For the second year running, I went to see the Brighton Beach Boys. Last year was the show they've been playing for a long time - full live renditions of 'Pet Sounds 'and 'Sgt Pepper'. This year, the first half of the show was a bit tougher to sit through as it was all originals written by one of the core members of the band (and the audience had all come along for Beatles or Beach Boys songs), but the second half was fantastic - a note perfect and highly spirited performance of 'Abbey Road', in its entirety. Great stuff.
A little further out of town (Stanmer Park) and another one of those peripheral events was the Brighton Kite Festival. The weather wasn't so good and most of my pictures came out a little too dark, but there were some pretty cool kites on display, plus it was good to get out of the city for a few hours. I'm due to start studying at the neighbouring university from September, so it also presented a good excuse to have a sniff around the campus again too.
A clash with the Brighton Beach Boys show meant missing the remarkable looking spectacle that was 'Drôles d'Oiseaux', held at The Level. Still, we got off the bus on the way back from the kite festival and took a look at what remained the next day. Yes, they were real cars and no, I have no idea how they stayed up. Damned cool looking though.

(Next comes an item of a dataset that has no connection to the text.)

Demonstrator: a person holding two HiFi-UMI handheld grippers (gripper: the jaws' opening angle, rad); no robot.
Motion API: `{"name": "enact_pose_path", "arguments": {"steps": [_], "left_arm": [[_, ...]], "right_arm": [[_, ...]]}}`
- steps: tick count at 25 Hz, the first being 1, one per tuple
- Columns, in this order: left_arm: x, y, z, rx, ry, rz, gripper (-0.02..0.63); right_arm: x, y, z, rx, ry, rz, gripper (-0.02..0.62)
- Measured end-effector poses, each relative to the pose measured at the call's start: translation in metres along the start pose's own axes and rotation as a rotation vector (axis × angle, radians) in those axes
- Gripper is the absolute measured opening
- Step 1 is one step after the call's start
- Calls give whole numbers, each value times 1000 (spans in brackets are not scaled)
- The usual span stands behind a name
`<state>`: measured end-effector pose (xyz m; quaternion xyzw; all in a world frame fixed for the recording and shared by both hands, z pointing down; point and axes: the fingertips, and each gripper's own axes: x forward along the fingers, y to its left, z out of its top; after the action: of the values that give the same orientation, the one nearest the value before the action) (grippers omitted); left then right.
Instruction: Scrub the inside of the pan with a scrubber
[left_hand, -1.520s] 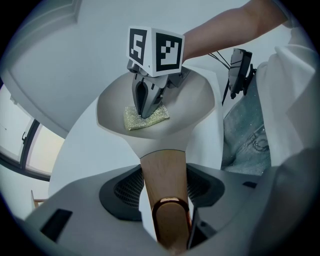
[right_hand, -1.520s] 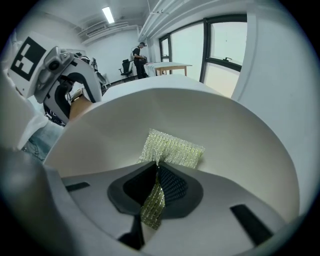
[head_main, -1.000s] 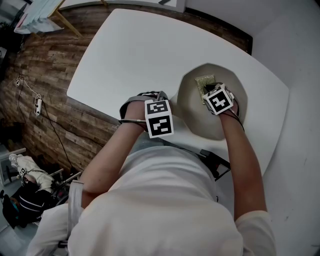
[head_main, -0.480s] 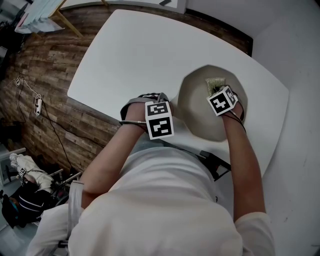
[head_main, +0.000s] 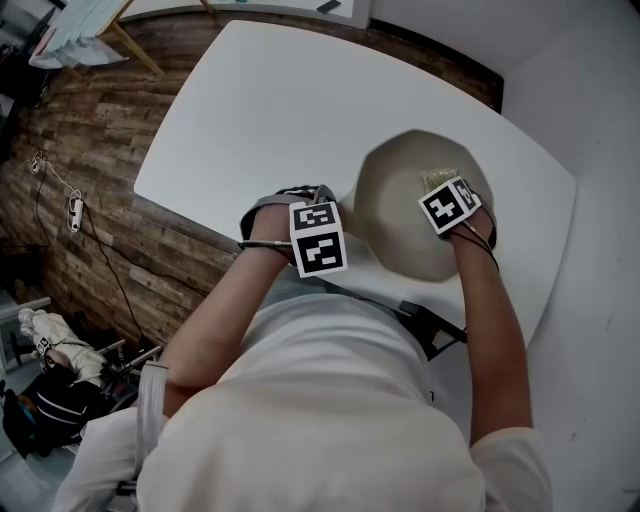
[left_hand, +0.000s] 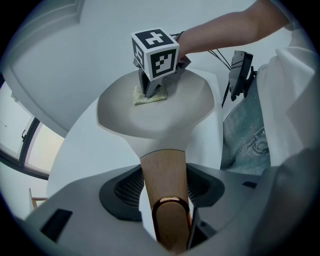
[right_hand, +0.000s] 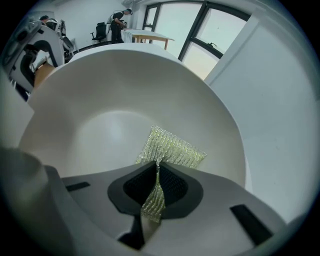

I spent a meditative hour or two in the hulk of the Old Municipal Market, the place that was a main fruit and veg wholesaler when I was a student but now lies dormant and empty. Inside, was an installation by Turkish artist Kutluğ Ataman, called 'Mesopotamian Dramaturgies'. This consisted of a series of screens displayed at varying angles, showing close-ups of the flow from waterfalls (including Iguazu), signifying the revolutionary changes happening with the Arab spring and in the region. Although the installations themselves were pretty captivating, the space itself was also rather inspiring and I experimented a little with taking low lit black and white images in an abandoned building. Ended up pretty happy with some of the results too.
Prior to the two hours in an abandoned fruit warehouse, I dropped in to the Fabrica gallery for a sound installation by Janet Cardiff, titled 'Forty Part Motet'. There were forty speakers arranged in a circle, from which individual voices from a choir were played. The recording was on a permanent loop and the installation itself gave the effect of standing in the middle of a choir, hearing the voices as the choir hears them rather than from where the audience does. Click on the field recording below to hear a little of what it sounded like (but not get a feeling of what it was like to be surrounded - can only really do stereo here).
Of course, there was so much more to see and do. Some of it I've already mentioned here (such as the Heroes Run and Jardin Flambeau), some of it I had to miss out on for some reason or another. You can find more photos from these events and more at my Brighton Festival 2011 Flickr set.
These ten were some of my highlights. Brightonians and other visitors, what were yours?